Dindu Man in Middle School?
This man had a beard. I believe his name was Joseph. Hell, his beard was probably older than I was at the time. This was a full grown man in middle school—a big fat guy. He was a good six one three-hundred and fifty pounds—a full grown man in middle school. This was before they had the no child left behind. As long as they showed up and they didn’t kill nobody they kept them in school until they were twenty-one—in middle school!
He’s walking down the hallway as I walk out the doorway and I hear him say, “Look, Im gonna make all these bitches move around.”

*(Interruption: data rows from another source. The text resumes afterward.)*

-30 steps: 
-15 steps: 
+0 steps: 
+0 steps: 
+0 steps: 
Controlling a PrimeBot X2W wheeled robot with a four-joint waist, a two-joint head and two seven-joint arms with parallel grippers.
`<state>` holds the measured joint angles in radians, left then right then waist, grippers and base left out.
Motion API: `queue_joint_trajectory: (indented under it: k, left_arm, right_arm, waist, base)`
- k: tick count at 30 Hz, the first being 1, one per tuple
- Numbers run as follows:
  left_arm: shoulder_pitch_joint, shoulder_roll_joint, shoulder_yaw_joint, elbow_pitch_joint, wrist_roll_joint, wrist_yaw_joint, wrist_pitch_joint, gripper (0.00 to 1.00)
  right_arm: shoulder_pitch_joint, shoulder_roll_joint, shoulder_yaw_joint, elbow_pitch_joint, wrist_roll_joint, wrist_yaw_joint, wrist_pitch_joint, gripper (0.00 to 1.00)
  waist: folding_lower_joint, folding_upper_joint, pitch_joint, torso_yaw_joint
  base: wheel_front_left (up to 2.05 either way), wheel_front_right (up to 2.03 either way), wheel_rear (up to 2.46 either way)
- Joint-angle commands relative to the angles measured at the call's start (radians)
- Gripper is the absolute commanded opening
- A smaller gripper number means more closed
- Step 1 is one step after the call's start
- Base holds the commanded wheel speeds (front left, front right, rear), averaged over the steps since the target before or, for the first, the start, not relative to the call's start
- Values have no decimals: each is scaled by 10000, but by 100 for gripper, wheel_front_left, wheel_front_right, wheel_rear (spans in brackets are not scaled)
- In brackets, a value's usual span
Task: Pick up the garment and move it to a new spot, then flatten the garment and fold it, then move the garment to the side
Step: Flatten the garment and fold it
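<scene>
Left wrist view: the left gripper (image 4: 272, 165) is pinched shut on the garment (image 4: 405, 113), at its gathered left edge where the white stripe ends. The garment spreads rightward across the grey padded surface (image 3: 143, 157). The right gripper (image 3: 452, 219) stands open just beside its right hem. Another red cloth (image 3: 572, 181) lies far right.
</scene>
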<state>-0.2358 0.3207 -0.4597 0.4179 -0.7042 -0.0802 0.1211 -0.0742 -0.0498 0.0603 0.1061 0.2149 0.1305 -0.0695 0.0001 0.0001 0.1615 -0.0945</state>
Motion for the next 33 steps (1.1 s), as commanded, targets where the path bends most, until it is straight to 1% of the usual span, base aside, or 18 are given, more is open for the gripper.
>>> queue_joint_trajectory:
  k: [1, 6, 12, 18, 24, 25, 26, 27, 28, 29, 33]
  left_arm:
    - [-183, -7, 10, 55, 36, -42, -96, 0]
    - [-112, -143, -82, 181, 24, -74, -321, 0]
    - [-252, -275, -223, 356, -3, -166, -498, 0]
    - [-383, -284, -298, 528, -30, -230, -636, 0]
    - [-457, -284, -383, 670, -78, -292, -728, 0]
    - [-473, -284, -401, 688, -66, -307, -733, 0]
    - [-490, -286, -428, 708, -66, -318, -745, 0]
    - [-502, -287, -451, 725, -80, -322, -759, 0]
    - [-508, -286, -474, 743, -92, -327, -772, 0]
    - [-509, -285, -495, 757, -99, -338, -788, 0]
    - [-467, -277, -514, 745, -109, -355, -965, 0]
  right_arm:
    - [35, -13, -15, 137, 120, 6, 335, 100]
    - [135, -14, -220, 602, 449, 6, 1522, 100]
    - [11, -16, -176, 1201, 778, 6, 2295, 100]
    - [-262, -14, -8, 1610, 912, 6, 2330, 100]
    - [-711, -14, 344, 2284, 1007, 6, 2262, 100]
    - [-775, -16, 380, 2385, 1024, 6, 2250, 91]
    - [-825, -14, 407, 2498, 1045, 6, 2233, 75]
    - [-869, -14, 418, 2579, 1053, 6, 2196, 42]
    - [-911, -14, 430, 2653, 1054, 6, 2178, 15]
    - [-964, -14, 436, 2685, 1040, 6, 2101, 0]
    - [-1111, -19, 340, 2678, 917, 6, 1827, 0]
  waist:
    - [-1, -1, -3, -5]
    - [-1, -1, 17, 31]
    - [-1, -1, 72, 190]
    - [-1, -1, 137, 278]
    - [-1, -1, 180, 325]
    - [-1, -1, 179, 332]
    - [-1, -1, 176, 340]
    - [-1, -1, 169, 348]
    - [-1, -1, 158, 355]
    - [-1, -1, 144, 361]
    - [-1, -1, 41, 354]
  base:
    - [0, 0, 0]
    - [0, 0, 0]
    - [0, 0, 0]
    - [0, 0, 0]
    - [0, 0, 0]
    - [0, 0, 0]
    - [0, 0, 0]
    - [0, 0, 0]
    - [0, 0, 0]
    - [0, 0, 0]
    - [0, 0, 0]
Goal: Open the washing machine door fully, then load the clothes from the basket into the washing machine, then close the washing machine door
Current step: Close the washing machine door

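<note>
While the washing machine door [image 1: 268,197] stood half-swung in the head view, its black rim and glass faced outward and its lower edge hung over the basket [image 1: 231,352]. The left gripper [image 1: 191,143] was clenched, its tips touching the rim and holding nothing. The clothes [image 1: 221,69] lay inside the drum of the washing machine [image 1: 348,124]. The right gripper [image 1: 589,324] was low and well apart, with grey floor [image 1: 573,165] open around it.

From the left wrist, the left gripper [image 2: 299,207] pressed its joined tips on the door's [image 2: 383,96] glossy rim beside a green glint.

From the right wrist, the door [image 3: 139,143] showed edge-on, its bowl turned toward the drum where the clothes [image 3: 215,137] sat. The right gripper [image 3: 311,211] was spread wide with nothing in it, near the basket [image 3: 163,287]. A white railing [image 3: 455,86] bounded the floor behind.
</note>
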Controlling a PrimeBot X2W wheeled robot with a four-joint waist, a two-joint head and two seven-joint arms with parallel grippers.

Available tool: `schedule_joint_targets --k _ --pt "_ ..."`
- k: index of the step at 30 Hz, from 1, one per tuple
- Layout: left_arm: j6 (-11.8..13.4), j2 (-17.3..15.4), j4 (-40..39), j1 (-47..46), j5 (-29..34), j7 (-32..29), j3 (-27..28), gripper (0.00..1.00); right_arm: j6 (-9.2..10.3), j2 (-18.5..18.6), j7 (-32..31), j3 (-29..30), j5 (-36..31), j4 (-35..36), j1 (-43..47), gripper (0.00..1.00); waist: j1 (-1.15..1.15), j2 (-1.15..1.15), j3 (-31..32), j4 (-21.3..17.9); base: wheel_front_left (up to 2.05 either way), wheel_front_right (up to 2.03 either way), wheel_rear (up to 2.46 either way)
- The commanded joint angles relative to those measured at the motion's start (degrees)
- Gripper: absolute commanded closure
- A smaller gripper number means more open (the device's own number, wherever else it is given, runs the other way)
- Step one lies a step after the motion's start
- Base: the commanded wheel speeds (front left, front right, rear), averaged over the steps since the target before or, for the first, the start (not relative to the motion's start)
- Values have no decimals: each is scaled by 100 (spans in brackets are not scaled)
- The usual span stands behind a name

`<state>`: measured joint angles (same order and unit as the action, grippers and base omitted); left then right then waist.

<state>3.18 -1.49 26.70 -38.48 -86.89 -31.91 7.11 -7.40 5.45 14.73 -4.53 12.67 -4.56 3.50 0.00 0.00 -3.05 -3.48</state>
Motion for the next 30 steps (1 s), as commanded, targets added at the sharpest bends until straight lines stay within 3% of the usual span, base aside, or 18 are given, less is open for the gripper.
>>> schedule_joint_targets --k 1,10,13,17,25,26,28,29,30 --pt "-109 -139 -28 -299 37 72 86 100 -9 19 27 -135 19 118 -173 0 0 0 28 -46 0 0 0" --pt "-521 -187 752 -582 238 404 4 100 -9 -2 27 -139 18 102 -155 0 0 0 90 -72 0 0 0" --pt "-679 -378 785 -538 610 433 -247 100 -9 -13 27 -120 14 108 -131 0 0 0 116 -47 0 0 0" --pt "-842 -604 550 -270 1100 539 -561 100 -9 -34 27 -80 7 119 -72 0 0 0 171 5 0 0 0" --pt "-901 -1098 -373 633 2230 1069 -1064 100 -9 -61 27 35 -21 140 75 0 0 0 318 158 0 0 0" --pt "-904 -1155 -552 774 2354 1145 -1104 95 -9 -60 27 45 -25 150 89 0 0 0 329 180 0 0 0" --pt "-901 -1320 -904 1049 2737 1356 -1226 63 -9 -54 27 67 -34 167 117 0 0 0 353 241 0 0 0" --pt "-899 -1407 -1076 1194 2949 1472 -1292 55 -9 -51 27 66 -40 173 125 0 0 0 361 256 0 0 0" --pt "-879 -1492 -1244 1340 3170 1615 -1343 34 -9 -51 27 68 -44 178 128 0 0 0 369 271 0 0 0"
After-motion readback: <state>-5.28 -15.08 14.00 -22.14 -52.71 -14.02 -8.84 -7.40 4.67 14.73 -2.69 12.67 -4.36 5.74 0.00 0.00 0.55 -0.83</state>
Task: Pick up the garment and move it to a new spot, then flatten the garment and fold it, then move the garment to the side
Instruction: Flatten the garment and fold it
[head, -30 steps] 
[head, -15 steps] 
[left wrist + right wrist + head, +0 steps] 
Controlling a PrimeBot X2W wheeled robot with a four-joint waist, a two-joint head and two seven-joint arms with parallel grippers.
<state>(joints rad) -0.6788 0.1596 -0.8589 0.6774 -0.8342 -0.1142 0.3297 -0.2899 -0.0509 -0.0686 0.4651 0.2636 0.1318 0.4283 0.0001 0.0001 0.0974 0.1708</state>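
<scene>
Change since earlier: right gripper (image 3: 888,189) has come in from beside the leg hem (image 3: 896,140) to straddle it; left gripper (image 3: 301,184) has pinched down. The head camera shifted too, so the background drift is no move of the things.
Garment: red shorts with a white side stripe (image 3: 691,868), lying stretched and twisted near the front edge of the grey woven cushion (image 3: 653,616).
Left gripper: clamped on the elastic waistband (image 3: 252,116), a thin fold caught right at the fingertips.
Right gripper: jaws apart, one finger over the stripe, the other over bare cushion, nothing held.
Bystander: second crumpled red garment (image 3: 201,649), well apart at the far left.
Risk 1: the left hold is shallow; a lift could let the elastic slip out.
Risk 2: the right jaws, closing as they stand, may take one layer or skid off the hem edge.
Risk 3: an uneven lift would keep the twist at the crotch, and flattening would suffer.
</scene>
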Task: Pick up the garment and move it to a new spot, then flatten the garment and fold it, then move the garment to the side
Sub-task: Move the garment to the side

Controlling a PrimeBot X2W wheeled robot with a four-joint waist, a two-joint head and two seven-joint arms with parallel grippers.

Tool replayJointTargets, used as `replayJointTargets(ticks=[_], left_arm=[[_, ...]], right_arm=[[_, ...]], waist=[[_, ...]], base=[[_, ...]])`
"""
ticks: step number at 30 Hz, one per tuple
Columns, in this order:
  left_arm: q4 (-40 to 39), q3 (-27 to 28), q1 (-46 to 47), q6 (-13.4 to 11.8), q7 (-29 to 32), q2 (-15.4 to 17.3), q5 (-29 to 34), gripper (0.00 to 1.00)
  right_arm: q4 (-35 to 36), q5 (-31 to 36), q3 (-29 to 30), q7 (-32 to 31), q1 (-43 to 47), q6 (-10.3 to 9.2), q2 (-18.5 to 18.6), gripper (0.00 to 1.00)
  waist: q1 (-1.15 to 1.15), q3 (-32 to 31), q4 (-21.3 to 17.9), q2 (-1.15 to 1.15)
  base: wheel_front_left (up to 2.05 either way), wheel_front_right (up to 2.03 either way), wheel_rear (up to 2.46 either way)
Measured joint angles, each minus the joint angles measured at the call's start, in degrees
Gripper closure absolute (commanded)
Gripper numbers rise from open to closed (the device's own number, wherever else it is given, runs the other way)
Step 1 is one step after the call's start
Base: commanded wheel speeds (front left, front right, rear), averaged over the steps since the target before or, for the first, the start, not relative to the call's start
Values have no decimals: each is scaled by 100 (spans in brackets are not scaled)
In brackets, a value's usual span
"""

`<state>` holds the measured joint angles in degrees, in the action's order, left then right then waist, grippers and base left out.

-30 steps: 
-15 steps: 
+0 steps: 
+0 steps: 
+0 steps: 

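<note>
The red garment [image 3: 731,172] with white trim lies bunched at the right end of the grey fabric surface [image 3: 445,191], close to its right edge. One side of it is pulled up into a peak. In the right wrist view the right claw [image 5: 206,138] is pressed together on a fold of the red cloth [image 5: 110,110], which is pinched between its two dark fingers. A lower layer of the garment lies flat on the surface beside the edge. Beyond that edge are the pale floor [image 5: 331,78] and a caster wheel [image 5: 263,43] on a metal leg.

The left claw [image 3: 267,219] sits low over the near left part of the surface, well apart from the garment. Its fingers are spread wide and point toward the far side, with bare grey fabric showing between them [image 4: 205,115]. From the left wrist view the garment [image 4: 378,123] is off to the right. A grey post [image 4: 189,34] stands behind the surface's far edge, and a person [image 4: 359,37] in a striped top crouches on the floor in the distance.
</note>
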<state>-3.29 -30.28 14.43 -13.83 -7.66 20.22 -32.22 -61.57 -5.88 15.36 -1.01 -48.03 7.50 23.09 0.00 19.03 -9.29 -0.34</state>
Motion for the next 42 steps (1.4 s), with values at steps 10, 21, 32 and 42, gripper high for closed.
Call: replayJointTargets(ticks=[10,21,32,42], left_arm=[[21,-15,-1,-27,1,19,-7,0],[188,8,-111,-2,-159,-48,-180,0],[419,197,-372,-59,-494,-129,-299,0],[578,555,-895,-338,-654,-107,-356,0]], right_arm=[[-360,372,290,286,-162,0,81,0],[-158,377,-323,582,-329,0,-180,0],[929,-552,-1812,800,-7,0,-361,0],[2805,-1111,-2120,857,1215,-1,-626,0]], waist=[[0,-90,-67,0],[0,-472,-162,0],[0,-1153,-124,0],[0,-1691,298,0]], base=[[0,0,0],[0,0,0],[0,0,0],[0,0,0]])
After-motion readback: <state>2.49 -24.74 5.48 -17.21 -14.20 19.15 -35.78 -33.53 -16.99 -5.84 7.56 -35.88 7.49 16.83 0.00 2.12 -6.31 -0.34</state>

The kids come out and went around him like a river goes around a rock and I rammed right into him with my left shoulder—you keep the right backwards. He comes crashing into me and ran me up against the lockers. I wasn’t that concerned. I was goin’ to take care of him. Didn’t think, it was either from stupidity or confidence—he wasn’t going to do nothing to me. I shucked out from underneath of him, grabbed the shoulders of his shirt and pulled him down to the ground. He was so off balance it was easy and he was flat on his back like a tortoise and I gave him some good ground and pound. I beat the piss out of him and the teachers are like, “Oh my God,” and pull me off.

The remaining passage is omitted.